My Lords, I thank the noble Baroness for that reply. Is she aware that the threat to St. Bartholomew's Hospital has brought about the most amazing alliances? Is she aware, for example, that the gentlemen of the City are backed by and working together with the people of Stepney to try to save that wonderful hospital; that in the other place yesterday there was a massive revolt about the closing down of Bart's; and that the BMA has said that some of the reports that have been submitted are without fact or foundation? In short, I doubt whether there is anywhere in the country where there has been such opposition to the proposal to demolish that great, well-known British hospital.

Baroness Cumberlege

My Lords, your Lordships are well aware of the reasons for the closure of the hospital. I accept that there have been some very useful alliances formed. The proposal for a community hospital on the St. Bartholomew's site is being actively pursued. It is one to which we give encouragement.

Lord Boyd-Carpenter

My Lords, is my noble friend aware that many people will not forgive the Minister if she closes down that wonderful hospital?

Baroness Cumberlege

My Lords, time is a great healer.

Lord Strabolgi

My Lords, is the noble Baroness aware that Sir Bernard Tomlinson has been reported as admitting that if he had had in his possession the full statistics, he would not have recommended closures to that extent at Bart's or Guy's? In view of that, will she halt the closures, which I understand have numbered nearly 11,000 over the past four years in London alone and which have brought such suffering and distress?

Baroness Cumberlege

My Lords, I suspect that the noble Lord is quoting from the Evening Standard, which quoted Sir Bernard Tomlinson. He will perhaps have seen the next edition on the following day when Sir Bernard contradicted what the Evening Standard had reported him as saying. There is no question of going back. The Secretary of State has made her decision. The trust now knows what the future is. It is working towards that future. I believe that it is in the interests not only of the patients in London but also of the staff who work in the hospital.

Baroness Masham of Ilton

My Lords, does the Minister agree that the closure of the casualty department at St.
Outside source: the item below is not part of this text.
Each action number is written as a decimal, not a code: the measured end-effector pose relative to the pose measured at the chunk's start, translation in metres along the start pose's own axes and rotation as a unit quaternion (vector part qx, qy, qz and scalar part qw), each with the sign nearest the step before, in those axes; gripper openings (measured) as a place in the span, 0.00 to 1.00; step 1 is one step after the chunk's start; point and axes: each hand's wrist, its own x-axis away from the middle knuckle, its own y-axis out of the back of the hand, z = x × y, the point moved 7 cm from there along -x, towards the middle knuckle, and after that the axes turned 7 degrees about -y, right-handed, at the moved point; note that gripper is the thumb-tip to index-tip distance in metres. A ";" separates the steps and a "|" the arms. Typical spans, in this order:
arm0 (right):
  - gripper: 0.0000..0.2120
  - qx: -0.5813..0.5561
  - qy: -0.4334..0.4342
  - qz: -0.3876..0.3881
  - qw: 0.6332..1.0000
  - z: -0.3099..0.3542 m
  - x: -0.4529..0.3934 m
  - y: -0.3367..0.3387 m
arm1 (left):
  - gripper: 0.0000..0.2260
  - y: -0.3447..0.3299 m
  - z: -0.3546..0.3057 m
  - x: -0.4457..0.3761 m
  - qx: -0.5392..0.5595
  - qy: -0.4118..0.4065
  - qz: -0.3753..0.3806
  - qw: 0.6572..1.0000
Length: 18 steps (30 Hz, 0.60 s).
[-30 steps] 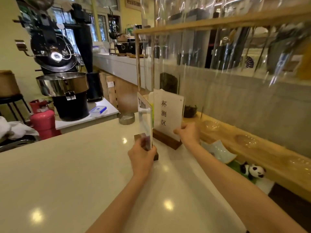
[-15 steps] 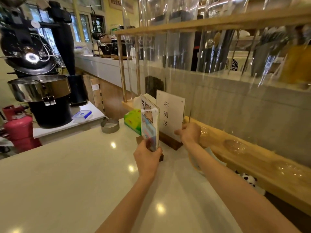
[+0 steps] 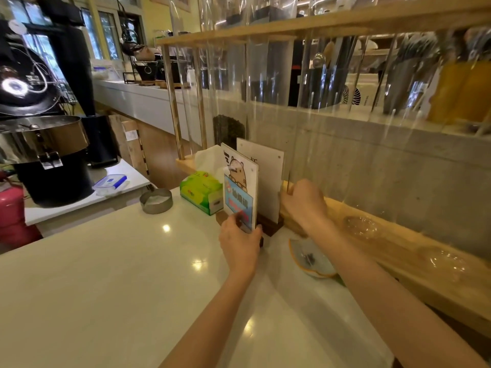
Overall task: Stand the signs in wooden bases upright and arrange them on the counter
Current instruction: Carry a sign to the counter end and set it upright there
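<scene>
Left hand (image 3: 240,241) pinching the lower edge of the cartoon sign (image 3: 240,185), upright in its wooden base (image 3: 221,217) on the counter (image 3: 106,274); right hand (image 3: 301,203) closed around the right edge of the white sign (image 3: 268,176), standing just behind in its own dark base (image 3: 268,225). Two panels close to overlapping, so likely to knock together and tip if either gets pushed sideways. Also at risk: the tissue box (image 3: 202,191) just beside the front sign, and the small dish (image 3: 310,258) under the right forearm, easily swept off.
</scene>
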 end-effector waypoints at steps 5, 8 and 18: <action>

Bartholomew's Hospital has put very great pressure on the casualty department of the Homerton Hospital, which has had to close several times because of lack of beds? Is she aware that that has put pressure on the London Hospital, which has had to stop its "cold" surgery so that it can take the casualties?

Baroness Cumberlege

My Lords, there have been pressures on the Homerton Hospital. The noble Baroness is correct. However, she will also know that we are investing £2 million in that hospital and that there will be an extra 28 beds in the emergency department, which are to open quite shortly. We believe that they will reduce the pressure and the problem will not continue.

Lord Dixon-Smith

My Lords, does my noble friend agree that, although the population at large outside London regret the turmoil within London, those patients, doctors and hospitals are glad because of the enhanced services which they are enjoying as a result of what is happening in London?

Baroness Cumberlege

My Lords, my noble friend is absolutely right in what he says. Some of the closures in London represent the success of London in that the very distinguished consultants who worked in those famous teaching hospitals have gone to other parts of the country—to Liverpool, Newcastle, Southampton and all over the country—setting up departments with enormous expertise. It is those departments which are now treating the people who previously used to come to London. Also, we subsidise London to the tune of £28 million per year. That is money which should be spread to other parts of the country.

Earl Russell

My Lords, is the Minister aware that the future of Bart's has been threatened in other centuries? On those occasions, parliamentary action preserved it. If our representations should prove less successful than those of our predecessors, is that a mark of the declining importance of Parliament in our national life?

Baroness Cumberlege

No, my Lords.

Baroness Jay of Paddington

My Lords, the Minister congratulates herself and others on the departure of consultants from London; but is she also pleased with the situation in London in which most hospitals now operate at 95 per cent. bed occupancy, whereas the most appropriate figure is about 85 per cent? Is she aware that in the recent period cancelled admissions in London were 17 per cent. higher than in any other place in England, and that the Thames regions have the highest percentage of patients on waiting lists waiting for more than one year than any other part of the country? Time may heal, but will she accept that these are issues for the present or even a future Secretary of State to consider?

Baroness Cumberlege

My Lords, I have heard the noble Baroness on other occasions tell your Lordships that it is time that we improved primary care because a lot of the pressures on London hospitals are due to the poor primary facilities that exist within London. The noble Baroness will know that we have made huge investments into that aspect and, once the services are firmly established, there will not be the problem that exists at the moment in London. In relation to waiting lists, it is interesting to see that over the past year there has been a reduction by 10 per cent. of the patients who have been waiting-more than one year. In the country as a whole we have reduced by half the number of people waiting more than one year. That is a tremendous tribute to the National Health Service.

Lord Rea

My Lords, is the noble Baroness aware that Sir Bernard Tomlinson, on whose report the Government's London decisions were based, recently said that had he had the information that is now available, he would not have made the recommendations he did in his report?

Noble Lords

Order, order!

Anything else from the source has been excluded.